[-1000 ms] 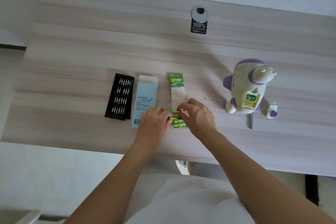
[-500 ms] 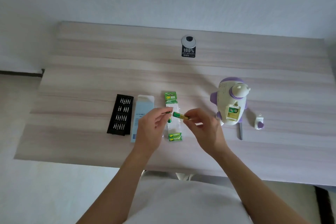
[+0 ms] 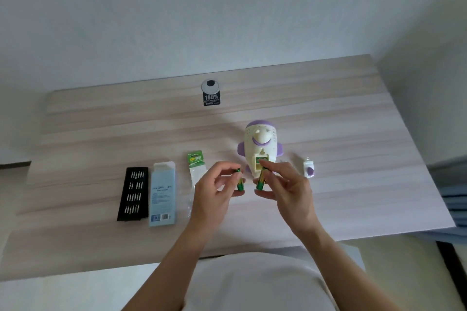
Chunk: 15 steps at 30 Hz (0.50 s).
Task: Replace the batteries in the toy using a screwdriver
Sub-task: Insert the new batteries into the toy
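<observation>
A white and purple toy lies on its back on the wooden table, its battery compartment open with a green cell inside. My left hand pinches one green battery upright between thumb and fingers. My right hand pinches a second green battery, held just in front of the compartment. Both hands hover above the table, close together. The green battery pack lies left of the toy. The small white and purple compartment cover lies to the toy's right. No screwdriver shows.
A black tray of screwdriver bits and a light blue box lie side by side at the left. A round cable grommet with a black sticker sits at the table's back. A white wall stands behind.
Both hands have moved right toward the toy, each now holding a battery upright. The camera has tilted up, so the table sits lower in view.
</observation>
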Each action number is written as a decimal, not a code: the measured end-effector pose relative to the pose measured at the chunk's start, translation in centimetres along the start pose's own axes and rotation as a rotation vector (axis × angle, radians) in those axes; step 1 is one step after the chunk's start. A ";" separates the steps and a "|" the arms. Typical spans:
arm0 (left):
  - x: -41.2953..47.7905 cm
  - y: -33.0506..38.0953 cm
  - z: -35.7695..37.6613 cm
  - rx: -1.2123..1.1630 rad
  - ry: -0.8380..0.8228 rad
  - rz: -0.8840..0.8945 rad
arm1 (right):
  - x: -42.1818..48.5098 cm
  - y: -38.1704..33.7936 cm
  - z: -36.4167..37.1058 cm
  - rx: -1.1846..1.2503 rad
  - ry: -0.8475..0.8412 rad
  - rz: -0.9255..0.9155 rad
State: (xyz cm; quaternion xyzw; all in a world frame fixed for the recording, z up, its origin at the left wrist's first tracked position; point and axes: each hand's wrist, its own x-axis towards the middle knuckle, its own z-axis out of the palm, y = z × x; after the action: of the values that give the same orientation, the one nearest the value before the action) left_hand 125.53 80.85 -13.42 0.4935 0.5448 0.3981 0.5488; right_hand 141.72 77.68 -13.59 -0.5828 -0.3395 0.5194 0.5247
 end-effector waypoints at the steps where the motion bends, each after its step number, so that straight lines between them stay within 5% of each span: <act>1: -0.1 0.2 0.7 0.007 -0.013 0.004 | 0.1 -0.3 -0.7 -0.002 0.004 -0.006; 8: 0.3 0.6 3.1 0.205 -0.105 0.047 | 0.4 -0.3 -3.3 -0.001 0.052 -0.007; 15: 0.3 -0.2 3.0 0.256 -0.016 -0.055 | 0.6 0.4 -3.6 -0.043 0.062 -0.014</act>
State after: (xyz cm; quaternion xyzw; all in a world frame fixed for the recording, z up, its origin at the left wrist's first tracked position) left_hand 128.54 80.80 -13.92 0.5477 0.6000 0.3060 0.4965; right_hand 145.28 77.23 -14.49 -0.6072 -0.3382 0.4900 0.5261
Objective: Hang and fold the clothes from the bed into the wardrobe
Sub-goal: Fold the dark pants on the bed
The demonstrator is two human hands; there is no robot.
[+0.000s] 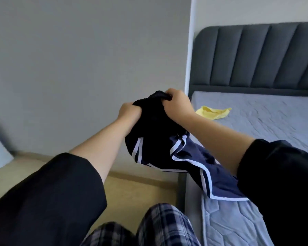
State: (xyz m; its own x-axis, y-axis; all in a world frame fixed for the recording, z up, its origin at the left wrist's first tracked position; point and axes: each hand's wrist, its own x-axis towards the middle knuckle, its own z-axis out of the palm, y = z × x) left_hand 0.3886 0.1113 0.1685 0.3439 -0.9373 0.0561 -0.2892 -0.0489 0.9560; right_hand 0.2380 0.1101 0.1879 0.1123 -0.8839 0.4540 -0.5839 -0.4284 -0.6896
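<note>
A person stands at the side of a bed, lifting a pair of navy shorts with white trim (155,132) at the centre of the view. The waistband is bunched between both fists. The left hand (129,112) is clenched on the fabric at 9 o'clock of the bundle and the right hand (179,102) is clenched on it at 1 o'clock, fingers curled into the cloth. The grip at the waist lets the legs fall free, probably so that the garment can be shaken straight for folding. One leg trails toward 5 o'clock, where its hem appears to rest on the mattress edge. Black sleeves are pushed back from both forearms.

A plain grey wall (78,59) fills the view from 9 to 12 o'clock. The bed's quilted blue-grey mattress pad (274,118) spreads from 3 to 5 o'clock, backed by a dark grey channel-tufted headboard (256,55) at 2 o'clock. A white upright trim (189,50) divides wall from bed at 12 o'clock. Pale wood flooring (140,189) shows at 6 to 7 o'clock, above the person's plaid trousers (164,226). A small yellow cloth (213,112) lies crumpled on the pad just right of the right wrist, apart from the shorts and apparently next in line. The wardrobe is out of view.
</note>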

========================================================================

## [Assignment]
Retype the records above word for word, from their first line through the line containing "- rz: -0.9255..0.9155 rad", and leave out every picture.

## [Response below]
[-1000 ms] 
[-500 ms] 
[+0 ms] 
Chunk: 15 steps at 30 Hz (0.50 s).
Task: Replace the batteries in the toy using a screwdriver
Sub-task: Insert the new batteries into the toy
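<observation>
A white and purple toy lies on its back on the wooden table, its battery compartment open with a green cell inside. My left hand pinches one green battery upright between thumb and fingers. My right hand pinches a second green battery, held just in front of the compartment. Both hands hover above the table, close together. The green battery pack lies left of the toy. The small white and purple compartment cover lies to the toy's right. No screwdriver shows.
A black tray of screwdriver bits and a light blue box lie side by side at the left. A round cable grommet with a black sticker sits at the table's back. A white wall stands behind.
Both hands have moved right toward the toy, each now holding a battery upright. The camera has tilted up, so the table sits lower in view.
</observation>
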Each action number is written as a decimal, not a code: the measured end-effector pose relative to the pose measured at the chunk's start, translation in centimetres along the start pose's own axes and rotation as a rotation vector (axis × angle, radians) in those axes; step 1 is one step after the chunk's start. A ";" separates the steps and a "|" the arms. Typical spans:
arm0 (left):
  - x: -41.2953..47.7905 cm
  - y: -33.0506..38.0953 cm
  - z: -35.7695..37.6613 cm
  - rx: -1.2123..1.1630 rad
  - ry: -0.8380..0.8228 rad
  - rz: -0.8840..0.8945 rad
arm1 (right):
  - x: -42.1818..48.5098 cm
  - y: -38.1704..33.7936 cm
  - z: -36.4167..37.1058 cm
  - rx: -1.1846..1.2503 rad
  - ry: -0.8475..0.8412 rad
  - rz: -0.9255..0.9155 rad

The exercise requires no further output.